Your assignment ::
Look through the entries below and show every line containing the word "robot".

╭─ Source material

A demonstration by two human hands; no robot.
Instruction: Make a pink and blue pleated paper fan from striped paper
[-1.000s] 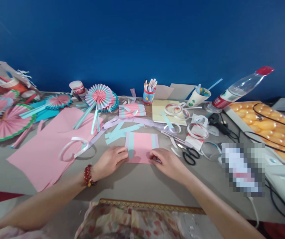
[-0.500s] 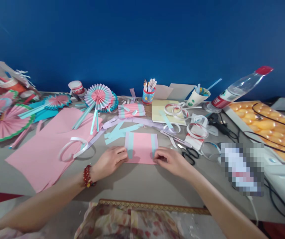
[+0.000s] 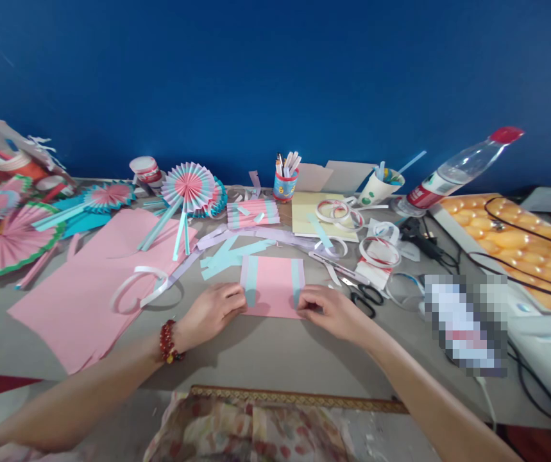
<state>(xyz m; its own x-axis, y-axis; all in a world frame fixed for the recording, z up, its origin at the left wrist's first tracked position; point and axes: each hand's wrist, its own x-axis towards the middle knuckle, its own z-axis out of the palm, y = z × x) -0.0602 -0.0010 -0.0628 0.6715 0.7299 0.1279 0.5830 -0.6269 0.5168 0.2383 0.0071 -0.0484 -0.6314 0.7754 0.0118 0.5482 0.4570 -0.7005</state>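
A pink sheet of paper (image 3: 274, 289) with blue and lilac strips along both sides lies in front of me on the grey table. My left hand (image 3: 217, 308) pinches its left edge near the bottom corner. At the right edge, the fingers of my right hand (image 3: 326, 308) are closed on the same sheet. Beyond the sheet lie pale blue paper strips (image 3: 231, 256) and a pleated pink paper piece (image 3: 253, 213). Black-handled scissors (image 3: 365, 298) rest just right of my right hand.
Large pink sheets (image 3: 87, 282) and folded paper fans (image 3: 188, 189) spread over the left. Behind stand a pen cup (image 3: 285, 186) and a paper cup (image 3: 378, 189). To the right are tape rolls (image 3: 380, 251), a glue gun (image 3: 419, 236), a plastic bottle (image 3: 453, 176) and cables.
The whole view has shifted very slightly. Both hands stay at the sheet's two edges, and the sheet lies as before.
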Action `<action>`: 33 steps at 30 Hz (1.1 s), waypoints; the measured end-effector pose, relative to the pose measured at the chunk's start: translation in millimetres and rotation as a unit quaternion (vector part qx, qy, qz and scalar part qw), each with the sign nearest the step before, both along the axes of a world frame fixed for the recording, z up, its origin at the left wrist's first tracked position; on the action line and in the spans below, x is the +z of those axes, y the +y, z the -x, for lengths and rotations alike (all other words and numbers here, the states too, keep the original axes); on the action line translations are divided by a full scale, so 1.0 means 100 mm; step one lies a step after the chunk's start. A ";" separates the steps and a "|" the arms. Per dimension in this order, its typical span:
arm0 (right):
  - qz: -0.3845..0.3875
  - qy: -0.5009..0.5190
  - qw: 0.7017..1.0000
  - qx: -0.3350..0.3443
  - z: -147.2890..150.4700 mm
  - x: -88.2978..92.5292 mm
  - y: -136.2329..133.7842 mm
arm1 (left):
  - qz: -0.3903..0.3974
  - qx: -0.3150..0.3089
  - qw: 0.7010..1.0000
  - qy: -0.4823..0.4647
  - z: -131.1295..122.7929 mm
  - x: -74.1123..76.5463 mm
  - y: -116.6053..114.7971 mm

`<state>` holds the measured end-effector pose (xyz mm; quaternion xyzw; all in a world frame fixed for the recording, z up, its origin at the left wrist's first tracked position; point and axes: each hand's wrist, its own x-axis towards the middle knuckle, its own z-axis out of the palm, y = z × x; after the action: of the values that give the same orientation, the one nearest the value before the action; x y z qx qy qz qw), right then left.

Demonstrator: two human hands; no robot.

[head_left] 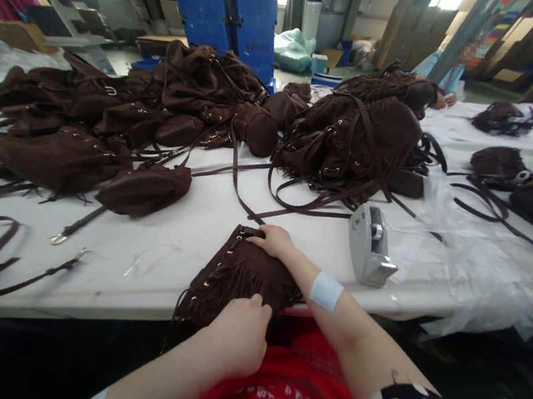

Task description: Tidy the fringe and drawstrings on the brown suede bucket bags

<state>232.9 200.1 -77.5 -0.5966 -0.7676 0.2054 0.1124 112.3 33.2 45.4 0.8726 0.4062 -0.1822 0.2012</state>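
A dark brown fringed bag [245, 270] lies tilted over the table's near edge, against my body, with a row of metal eyelets along its left-hand edge. My right hand [274, 240] grips the far corner of this bag, fingers over its rim, where a strap runs off. Closer to me, my left hand [240, 330] is closed in a curled grip against the bag's fringe; its fingertips are partly hidden. Just right of the bag stands a grey tape dispenser [371, 246], apart from both hands.
Brown bags with long straps are heaped on the white table [133, 273] at the left [55, 156] and centre [351, 139]. Loose clear plastic [478, 267] hangs over the right edge. A strap with a metal clip [61, 238] lies left. Another person's hand [444, 101] is at the far side.
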 end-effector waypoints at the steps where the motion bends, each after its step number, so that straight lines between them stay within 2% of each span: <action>1: 0.002 0.000 1.000 -0.002 0.00 0.00 0.01 | 0.015 0.001 1.000 -0.001 0.03 0.02 -0.07; 4: 0.006 0.004 1.000 -0.003 -0.01 -0.02 0.02 | 0.049 -0.005 0.999 -0.009 0.19 0.07 -0.25; 6: 0.006 0.005 1.000 0.000 -0.01 -0.02 0.02 | 0.050 0.015 0.999 -0.003 0.31 0.08 -0.29; 9: 0.009 0.006 1.000 0.001 0.00 -0.02 0.02 | 0.031 0.063 0.997 0.009 0.42 0.07 -0.26; 14: 0.010 0.008 1.000 -0.006 0.00 -0.02 0.01 | 0.044 0.065 0.997 -0.012 0.36 0.07 -0.17; 18: 0.003 0.011 1.000 -0.001 -0.01 -0.03 0.02 | 0.064 0.101 0.990 -0.072 0.37 -0.01 -0.19; 22: -0.004 0.016 1.000 0.000 -0.01 -0.06 0.06 | 0.152 0.067 0.974 -0.156 0.49 -0.04 -0.35; 26: 0.009 0.010 1.000 -0.007 0.01 -0.08 0.09 | 0.183 0.114 0.949 -0.230 0.65 0.10 -0.58; 28: 0.017 0.005 1.000 -0.017 0.01 -0.08 0.11 | 0.203 0.118 0.934 -0.268 0.73 0.20 -0.68; 31: 0.021 0.001 1.000 -0.022 0.01 -0.07 0.10 | 0.170 0.121 0.938 -0.275 0.77 0.23 -0.70; 33: 0.020 -0.001 1.000 -0.023 0.02 -0.06 0.09 | 0.105 0.131 0.948 -0.269 0.72 0.14 -0.57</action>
<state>231.2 209.4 -83.2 -0.6164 -0.7495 0.2175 0.1045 39.9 -23.7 59.1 0.8019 0.4265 0.0461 0.4158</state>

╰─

Response below ::
A demonstration by two human hands; no robot.
Demonstrator: two human hands; no robot.

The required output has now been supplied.